◆ **Required work**: Repeat precisely the span of lines below that opens with the line containing "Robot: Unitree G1" and closes with the line containing "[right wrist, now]", both included.

◆ **Data segment**:
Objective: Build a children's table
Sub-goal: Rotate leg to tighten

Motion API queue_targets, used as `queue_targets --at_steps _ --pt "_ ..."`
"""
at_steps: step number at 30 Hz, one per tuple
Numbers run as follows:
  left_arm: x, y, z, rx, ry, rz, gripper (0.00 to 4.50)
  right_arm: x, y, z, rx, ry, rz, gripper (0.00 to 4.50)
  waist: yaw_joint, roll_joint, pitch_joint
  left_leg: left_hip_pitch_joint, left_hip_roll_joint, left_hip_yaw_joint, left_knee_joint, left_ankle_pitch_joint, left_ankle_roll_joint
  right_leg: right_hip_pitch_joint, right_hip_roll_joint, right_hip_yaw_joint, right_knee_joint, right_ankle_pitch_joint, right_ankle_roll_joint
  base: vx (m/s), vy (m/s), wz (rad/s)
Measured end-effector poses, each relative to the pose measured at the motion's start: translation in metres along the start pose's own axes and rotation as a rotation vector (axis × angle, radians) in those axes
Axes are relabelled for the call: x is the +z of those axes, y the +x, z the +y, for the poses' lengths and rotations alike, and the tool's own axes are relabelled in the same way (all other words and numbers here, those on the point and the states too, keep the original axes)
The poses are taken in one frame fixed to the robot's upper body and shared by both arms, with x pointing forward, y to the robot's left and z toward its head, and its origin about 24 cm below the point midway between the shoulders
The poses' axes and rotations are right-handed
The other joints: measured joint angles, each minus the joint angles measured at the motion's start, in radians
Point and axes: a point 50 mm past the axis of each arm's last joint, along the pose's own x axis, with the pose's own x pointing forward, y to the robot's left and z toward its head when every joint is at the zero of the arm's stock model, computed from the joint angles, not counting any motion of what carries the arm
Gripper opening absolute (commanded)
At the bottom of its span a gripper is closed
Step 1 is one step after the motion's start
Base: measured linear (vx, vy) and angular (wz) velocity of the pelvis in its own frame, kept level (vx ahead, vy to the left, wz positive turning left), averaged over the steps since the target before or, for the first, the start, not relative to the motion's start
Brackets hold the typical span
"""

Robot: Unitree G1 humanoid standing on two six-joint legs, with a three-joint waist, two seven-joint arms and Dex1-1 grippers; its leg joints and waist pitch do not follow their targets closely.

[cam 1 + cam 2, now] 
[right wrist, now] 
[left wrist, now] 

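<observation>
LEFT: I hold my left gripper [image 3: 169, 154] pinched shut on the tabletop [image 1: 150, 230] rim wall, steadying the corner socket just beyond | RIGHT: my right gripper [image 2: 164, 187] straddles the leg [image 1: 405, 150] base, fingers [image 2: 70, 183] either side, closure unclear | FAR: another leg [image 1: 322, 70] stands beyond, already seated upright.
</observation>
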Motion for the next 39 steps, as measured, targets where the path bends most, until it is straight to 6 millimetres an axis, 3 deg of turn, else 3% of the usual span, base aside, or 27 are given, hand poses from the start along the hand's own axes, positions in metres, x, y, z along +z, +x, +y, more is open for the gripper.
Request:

◆ **Task answer**:
Robot: Unitree G1 humanoid standing on two six-joint legs, with a three-joint waist, two seven-joint arms and Dex1-1 grippers; its leg joints and waist pitch do not follow their targets closely.

[cam 1 + cam 2, now] 
[right wrist, now] 

This completes the answer to the exercise.